§ Work task
Look below for the line with "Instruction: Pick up" and the line with "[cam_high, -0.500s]". Copy exactly those two lines and every line between, but not the pictures.

═════ Exercise data

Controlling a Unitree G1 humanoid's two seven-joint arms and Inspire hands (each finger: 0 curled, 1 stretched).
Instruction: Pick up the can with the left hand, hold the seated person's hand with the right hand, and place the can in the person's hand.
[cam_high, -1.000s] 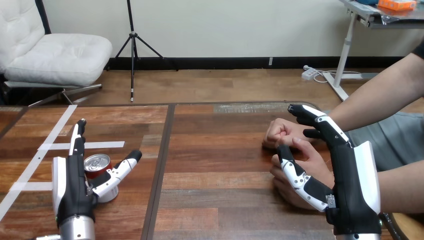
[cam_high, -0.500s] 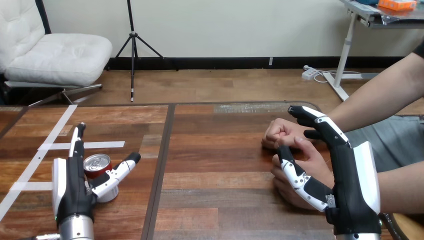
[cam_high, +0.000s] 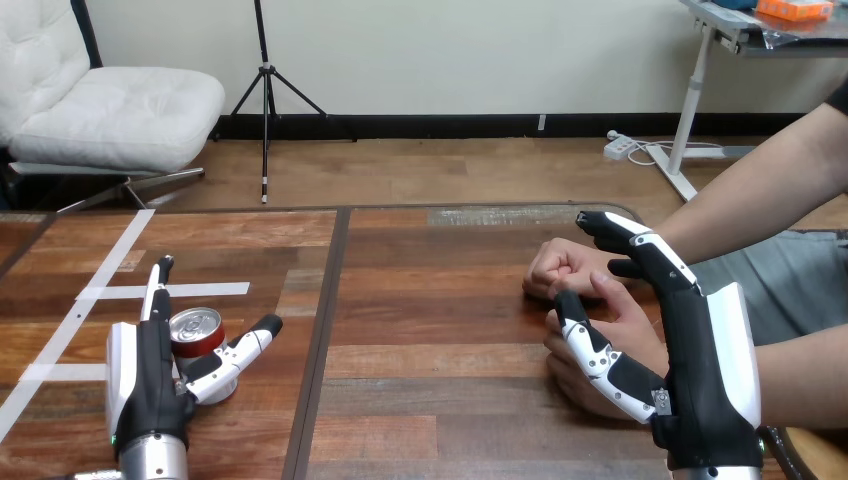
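The wooden table (cam_high: 440, 300) is stretching out before me, carrying white tape strips (cam_high: 195, 290) and the upright can (cam_high: 195, 328) at my left; the person's farther hand (cam_high: 562, 268) is resting on it at my right.

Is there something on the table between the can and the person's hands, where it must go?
Nothing visible. Between the can and the person's nearer hand the table is bare wood. The right hand is right beside that hand.
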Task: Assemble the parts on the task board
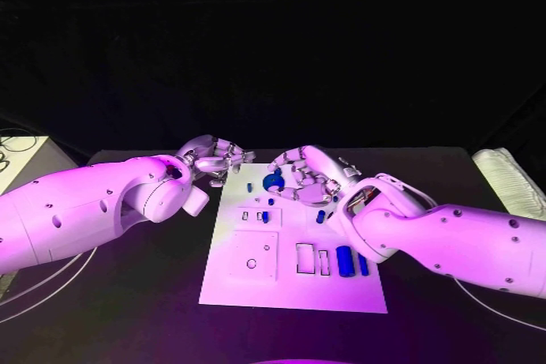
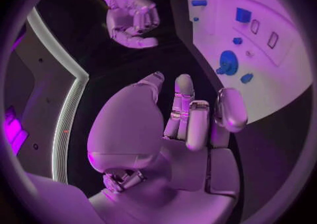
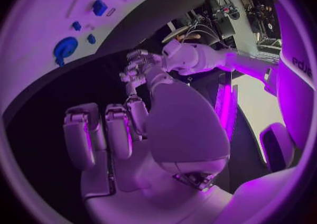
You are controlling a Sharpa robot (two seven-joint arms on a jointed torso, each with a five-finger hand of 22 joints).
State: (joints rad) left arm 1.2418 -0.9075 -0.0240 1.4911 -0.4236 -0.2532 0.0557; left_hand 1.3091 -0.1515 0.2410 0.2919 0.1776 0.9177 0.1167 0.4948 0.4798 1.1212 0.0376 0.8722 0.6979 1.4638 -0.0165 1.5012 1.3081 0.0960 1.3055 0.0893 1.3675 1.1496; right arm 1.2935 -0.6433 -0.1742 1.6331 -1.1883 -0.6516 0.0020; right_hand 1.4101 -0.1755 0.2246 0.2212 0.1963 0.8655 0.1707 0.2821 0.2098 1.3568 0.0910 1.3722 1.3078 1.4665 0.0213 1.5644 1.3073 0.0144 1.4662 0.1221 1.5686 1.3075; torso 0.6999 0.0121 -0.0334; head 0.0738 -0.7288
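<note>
Both hands hover at the far end of the task board (image 1: pixel 290 293), holding nothing: the left hand (image 1: pixel 214 157) just off its far left corner with fingers loosely curled, the right hand (image 1: pixel 305 174) above the far edge, fingers apart. Beneath the right hand lie a round blue part (image 1: pixel 273 182) and small blue pieces (image 1: pixel 321 216); two blue bars (image 1: pixel 345 261) stand nearer its forearm. Assembly looks barely begun, with several slots (image 1: pixel 305 257) still open. Bare black table (image 1: pixel 136 301) flanks the board, giving free room.
</note>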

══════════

§ The answer
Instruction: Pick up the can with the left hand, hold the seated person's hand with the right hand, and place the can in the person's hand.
[cam_high, -1.000s] 
[cam_high, -0.500s] 

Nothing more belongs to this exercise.